▸ **DESCRIPTION OF THE TASK**: A single stretch of the material below is to be transcribed exactly, starting at the line with "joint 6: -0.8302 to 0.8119" and ending after the line with "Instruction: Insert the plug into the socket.".

************

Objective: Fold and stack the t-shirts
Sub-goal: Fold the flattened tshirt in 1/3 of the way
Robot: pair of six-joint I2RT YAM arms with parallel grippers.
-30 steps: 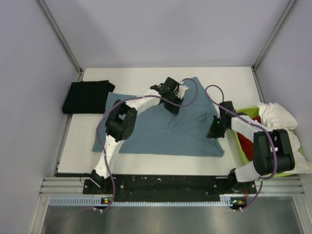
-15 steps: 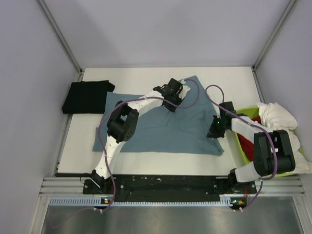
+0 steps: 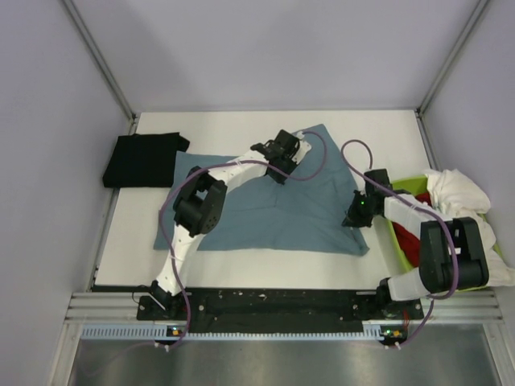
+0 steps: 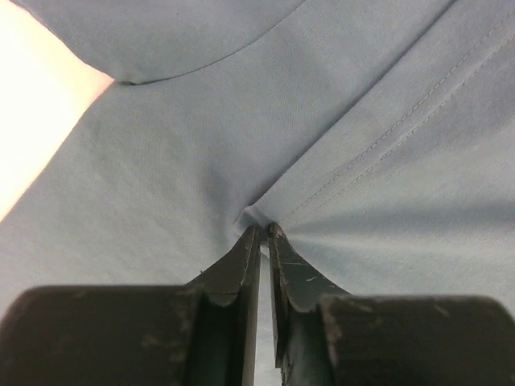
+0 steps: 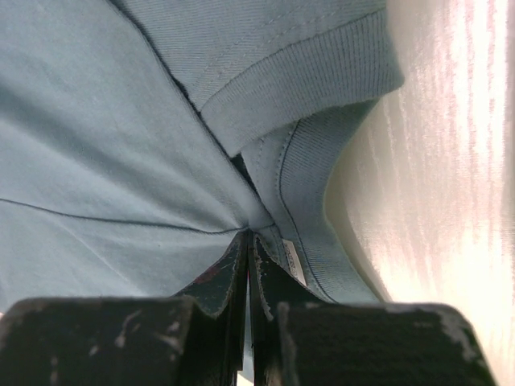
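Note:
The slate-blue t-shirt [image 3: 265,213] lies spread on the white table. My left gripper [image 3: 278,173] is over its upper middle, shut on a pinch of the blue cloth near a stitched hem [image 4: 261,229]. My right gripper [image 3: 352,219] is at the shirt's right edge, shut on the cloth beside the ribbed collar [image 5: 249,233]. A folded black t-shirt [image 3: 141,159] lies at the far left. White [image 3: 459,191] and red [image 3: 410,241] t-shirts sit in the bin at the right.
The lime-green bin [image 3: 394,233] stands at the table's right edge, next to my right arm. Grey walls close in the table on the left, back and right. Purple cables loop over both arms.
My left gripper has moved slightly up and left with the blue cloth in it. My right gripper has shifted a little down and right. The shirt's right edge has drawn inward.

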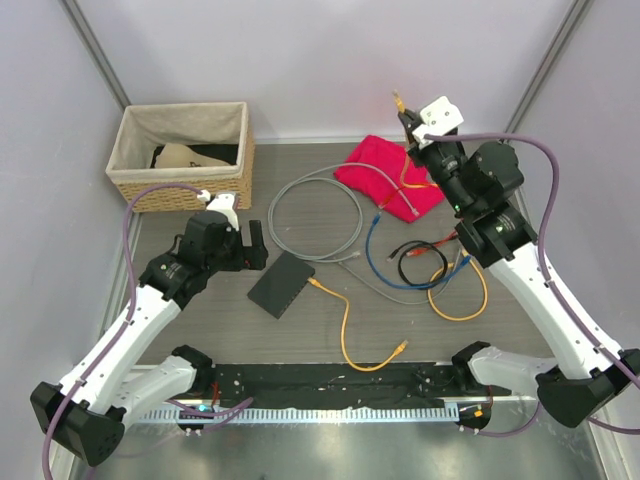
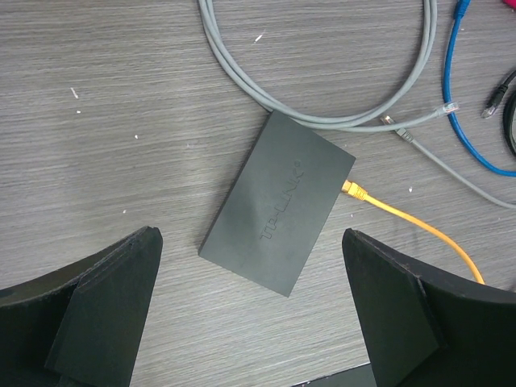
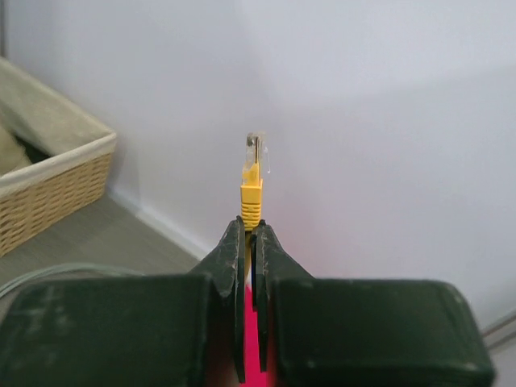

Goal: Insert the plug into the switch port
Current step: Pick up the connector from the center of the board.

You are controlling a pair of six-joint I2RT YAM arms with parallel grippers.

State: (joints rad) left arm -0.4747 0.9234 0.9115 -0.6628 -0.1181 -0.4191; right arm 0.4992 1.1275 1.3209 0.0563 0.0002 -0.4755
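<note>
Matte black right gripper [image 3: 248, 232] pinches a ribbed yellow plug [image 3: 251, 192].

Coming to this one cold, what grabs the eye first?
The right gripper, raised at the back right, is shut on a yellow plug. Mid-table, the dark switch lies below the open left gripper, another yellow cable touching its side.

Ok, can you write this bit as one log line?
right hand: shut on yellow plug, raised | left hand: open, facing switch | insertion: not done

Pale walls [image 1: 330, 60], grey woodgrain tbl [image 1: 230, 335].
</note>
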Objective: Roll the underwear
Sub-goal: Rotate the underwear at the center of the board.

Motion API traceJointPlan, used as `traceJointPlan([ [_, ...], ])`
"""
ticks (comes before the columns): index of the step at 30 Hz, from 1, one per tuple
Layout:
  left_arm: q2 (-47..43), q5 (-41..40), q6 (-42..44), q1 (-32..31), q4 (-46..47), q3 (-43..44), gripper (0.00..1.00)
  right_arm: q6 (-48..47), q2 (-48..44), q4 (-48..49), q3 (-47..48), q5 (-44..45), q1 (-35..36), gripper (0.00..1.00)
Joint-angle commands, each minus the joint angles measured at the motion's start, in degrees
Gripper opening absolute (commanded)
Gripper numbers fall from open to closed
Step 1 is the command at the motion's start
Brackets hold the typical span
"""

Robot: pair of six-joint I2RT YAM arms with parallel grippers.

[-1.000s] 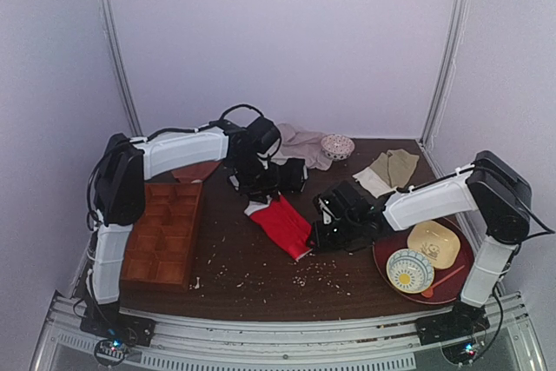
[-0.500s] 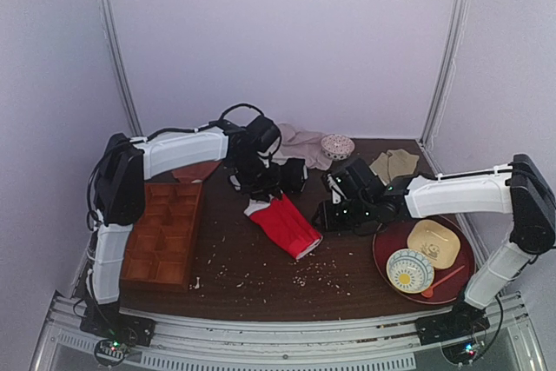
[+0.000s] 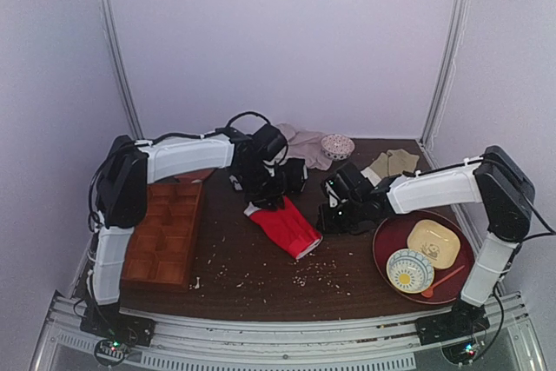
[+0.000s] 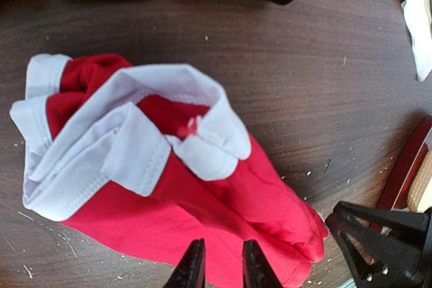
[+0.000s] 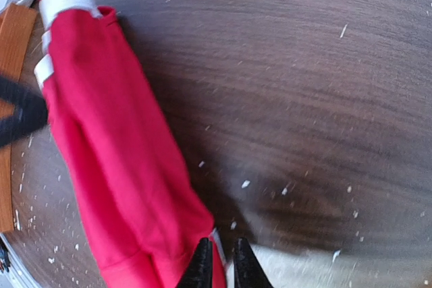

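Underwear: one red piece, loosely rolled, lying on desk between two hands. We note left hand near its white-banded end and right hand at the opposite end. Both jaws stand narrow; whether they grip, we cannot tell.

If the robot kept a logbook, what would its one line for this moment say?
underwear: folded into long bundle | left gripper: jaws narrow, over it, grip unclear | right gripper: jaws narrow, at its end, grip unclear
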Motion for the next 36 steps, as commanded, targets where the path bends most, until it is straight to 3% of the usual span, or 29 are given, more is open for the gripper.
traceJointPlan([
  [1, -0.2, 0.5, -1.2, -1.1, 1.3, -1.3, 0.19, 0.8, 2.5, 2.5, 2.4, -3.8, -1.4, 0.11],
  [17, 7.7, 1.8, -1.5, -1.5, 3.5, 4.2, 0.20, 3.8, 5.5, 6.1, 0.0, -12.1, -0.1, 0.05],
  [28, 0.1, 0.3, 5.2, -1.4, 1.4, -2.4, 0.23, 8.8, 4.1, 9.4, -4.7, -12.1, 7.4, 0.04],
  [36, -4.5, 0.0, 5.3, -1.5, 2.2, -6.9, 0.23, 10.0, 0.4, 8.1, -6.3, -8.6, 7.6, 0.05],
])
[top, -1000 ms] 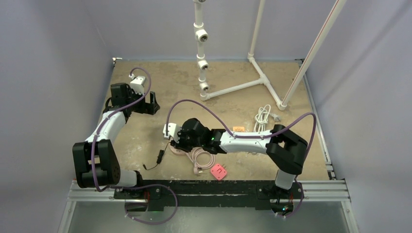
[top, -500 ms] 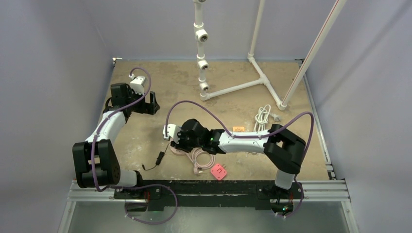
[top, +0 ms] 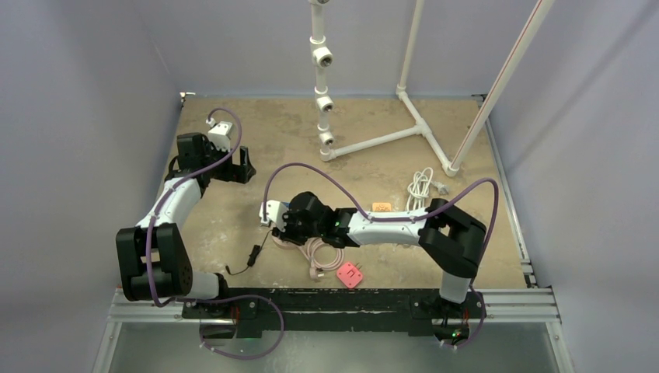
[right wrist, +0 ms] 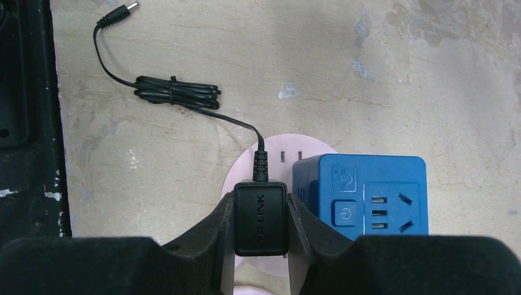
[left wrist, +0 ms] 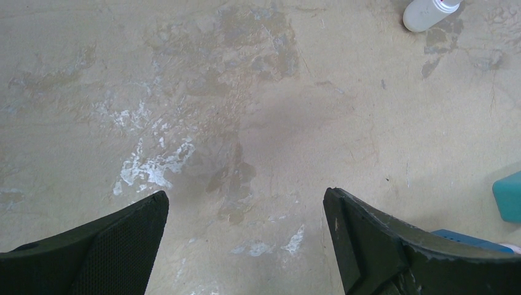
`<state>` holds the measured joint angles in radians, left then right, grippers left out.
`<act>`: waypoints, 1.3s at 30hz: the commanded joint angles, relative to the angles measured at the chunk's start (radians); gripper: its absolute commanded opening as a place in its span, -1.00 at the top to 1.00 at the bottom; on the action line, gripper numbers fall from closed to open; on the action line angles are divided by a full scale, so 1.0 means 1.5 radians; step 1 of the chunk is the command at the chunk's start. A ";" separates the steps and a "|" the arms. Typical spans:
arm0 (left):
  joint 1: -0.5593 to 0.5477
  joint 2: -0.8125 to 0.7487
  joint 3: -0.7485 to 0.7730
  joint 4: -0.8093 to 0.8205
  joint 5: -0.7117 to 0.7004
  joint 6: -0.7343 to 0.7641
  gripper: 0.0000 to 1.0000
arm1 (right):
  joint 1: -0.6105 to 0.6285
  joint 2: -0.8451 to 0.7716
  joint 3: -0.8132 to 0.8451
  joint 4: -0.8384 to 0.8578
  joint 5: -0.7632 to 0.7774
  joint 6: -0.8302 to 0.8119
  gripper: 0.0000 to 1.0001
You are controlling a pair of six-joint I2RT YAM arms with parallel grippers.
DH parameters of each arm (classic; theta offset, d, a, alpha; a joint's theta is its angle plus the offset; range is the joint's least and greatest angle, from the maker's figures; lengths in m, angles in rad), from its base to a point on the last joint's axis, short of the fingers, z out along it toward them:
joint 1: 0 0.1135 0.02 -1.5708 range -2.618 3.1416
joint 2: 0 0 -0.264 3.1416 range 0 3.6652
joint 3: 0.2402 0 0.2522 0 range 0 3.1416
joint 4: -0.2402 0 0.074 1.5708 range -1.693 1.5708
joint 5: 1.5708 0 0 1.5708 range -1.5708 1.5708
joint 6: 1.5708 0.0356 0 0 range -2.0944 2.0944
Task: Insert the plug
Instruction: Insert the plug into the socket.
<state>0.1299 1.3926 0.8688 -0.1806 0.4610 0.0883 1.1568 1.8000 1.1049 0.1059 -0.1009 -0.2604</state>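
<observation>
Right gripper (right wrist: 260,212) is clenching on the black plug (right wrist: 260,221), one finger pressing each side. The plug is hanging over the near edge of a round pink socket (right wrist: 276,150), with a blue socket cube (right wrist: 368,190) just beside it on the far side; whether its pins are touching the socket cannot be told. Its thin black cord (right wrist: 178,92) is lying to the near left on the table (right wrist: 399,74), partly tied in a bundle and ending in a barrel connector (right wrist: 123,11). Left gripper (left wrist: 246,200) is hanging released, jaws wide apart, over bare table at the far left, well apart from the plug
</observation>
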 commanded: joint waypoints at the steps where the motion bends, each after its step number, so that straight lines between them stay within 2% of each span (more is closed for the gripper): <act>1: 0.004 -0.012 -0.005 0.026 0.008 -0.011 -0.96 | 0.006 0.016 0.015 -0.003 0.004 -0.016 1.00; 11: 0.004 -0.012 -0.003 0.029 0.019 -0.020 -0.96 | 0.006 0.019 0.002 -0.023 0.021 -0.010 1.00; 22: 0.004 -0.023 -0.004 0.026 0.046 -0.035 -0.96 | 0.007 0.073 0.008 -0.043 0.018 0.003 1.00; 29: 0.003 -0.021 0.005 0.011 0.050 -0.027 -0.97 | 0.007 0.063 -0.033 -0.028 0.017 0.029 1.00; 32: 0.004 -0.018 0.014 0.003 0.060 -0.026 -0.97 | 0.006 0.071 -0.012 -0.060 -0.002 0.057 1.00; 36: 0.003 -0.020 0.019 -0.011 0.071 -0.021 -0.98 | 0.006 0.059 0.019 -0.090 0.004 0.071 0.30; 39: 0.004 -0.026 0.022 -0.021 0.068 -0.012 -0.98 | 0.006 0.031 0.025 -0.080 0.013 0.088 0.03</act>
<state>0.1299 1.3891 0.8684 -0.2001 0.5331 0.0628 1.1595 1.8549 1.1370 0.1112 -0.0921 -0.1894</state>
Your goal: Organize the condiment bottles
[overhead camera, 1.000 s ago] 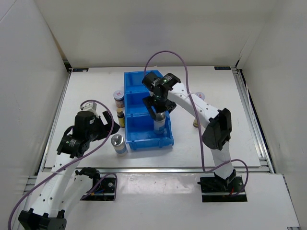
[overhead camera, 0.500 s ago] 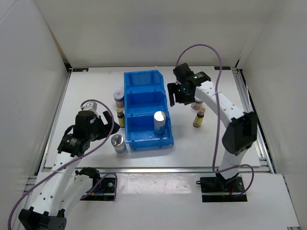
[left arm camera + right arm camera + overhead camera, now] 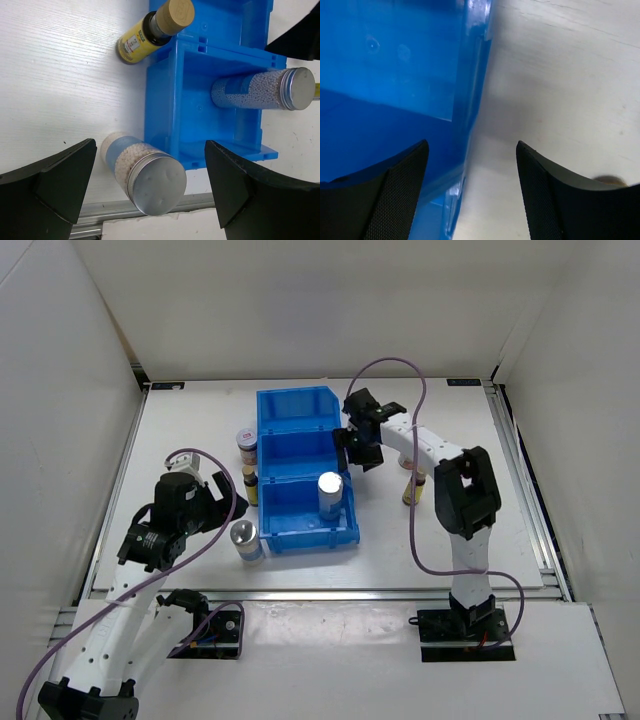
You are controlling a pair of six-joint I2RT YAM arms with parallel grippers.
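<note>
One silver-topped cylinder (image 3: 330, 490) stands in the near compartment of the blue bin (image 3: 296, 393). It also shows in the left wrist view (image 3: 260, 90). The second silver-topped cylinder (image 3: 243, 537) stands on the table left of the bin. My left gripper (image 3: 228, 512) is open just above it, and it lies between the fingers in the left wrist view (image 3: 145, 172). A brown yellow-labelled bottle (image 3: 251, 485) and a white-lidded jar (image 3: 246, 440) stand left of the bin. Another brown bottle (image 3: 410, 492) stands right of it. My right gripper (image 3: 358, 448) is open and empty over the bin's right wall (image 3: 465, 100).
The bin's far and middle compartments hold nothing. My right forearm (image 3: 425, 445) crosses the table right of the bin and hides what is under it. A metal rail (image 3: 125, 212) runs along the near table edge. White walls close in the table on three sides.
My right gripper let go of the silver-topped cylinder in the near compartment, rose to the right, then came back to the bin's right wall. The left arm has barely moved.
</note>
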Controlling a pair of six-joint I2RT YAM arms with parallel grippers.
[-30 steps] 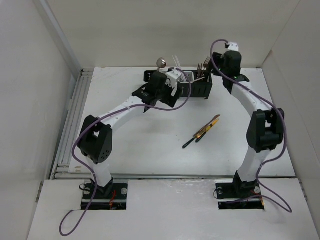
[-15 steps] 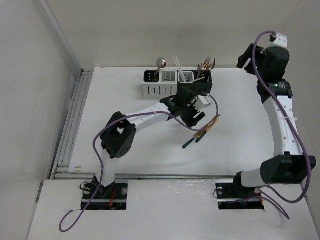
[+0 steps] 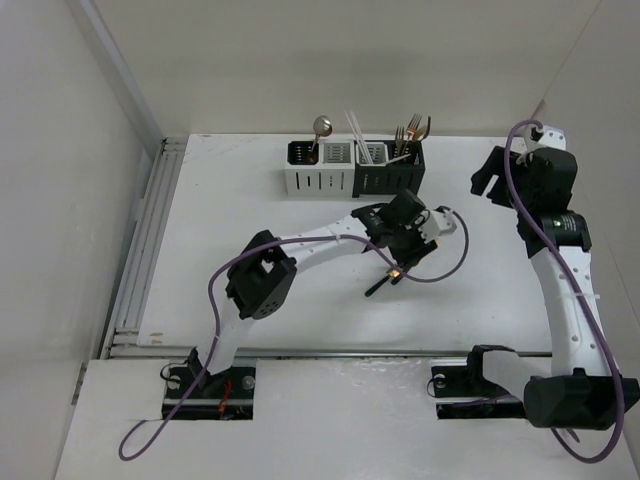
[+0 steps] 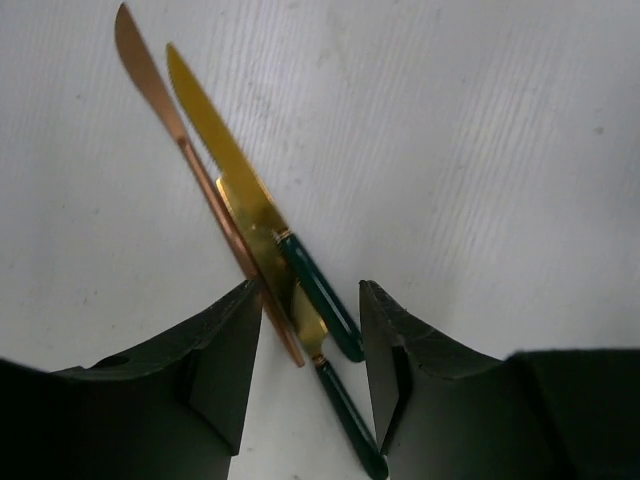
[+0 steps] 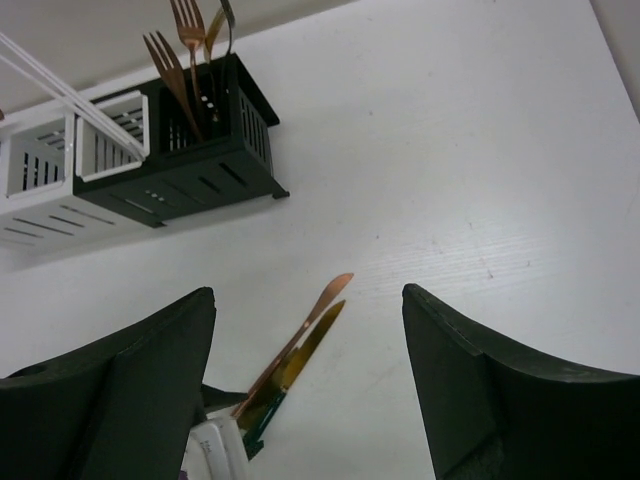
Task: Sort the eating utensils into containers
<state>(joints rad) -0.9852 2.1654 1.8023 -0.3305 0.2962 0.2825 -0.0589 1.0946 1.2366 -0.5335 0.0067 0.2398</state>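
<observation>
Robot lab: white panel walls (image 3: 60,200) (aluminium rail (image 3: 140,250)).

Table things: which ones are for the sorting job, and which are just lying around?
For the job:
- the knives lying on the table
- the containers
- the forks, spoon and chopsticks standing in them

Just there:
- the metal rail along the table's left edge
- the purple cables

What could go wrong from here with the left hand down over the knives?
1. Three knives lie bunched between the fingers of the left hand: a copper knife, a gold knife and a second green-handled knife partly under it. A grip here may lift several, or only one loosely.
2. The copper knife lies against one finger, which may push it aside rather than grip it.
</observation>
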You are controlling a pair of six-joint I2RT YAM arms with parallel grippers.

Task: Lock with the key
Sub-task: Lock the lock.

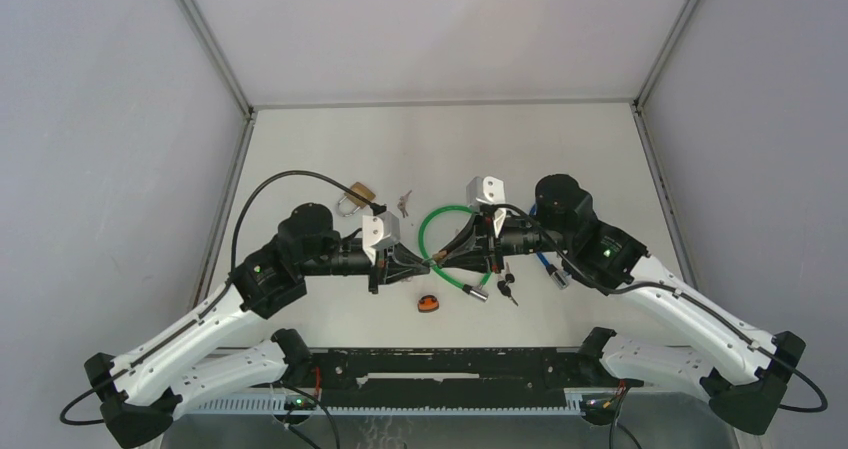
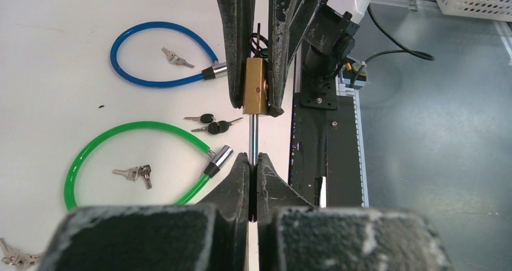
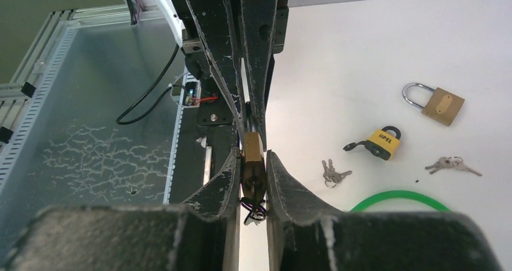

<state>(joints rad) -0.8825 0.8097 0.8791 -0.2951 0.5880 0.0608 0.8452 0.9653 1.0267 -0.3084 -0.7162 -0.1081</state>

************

▸ **ANSWER SECTION**:
  joint 6: -0.8302 to 0.8119
  gripper: 0.0000 to 1.0001
You are controlling a pair of six-joint I2RT YAM arms with parallel grippers.
DH parameters of each arm (classic; theta offset, d, a, alpha; a joint's theta is its angle plus the offset; range is the joint's least and greatest angle, from the maker's figures; lengths in m, angles in rad), from its base to a point on the last joint's axis, short of the fingers, z out along it toward them:
joint 1: 0 0.1135 0.02 -1.5708 range -2.618 3.1416
joint 2: 0 0 -0.264 3.1416 range 0 3.6652
joint 3: 0.2402 0 0.2522 0 range 0 3.1416
joint 4: -0.2402 0 0.074 1.5708 range -1.693 1.5708
joint 5: 1.5708 0 0 1.5708 range -1.5708 1.5708
joint 6: 1.5708 0.0356 0 0 range -2.0944 2.0944
Task: Insert the plug
Instruction: Insert the plug into the socket.

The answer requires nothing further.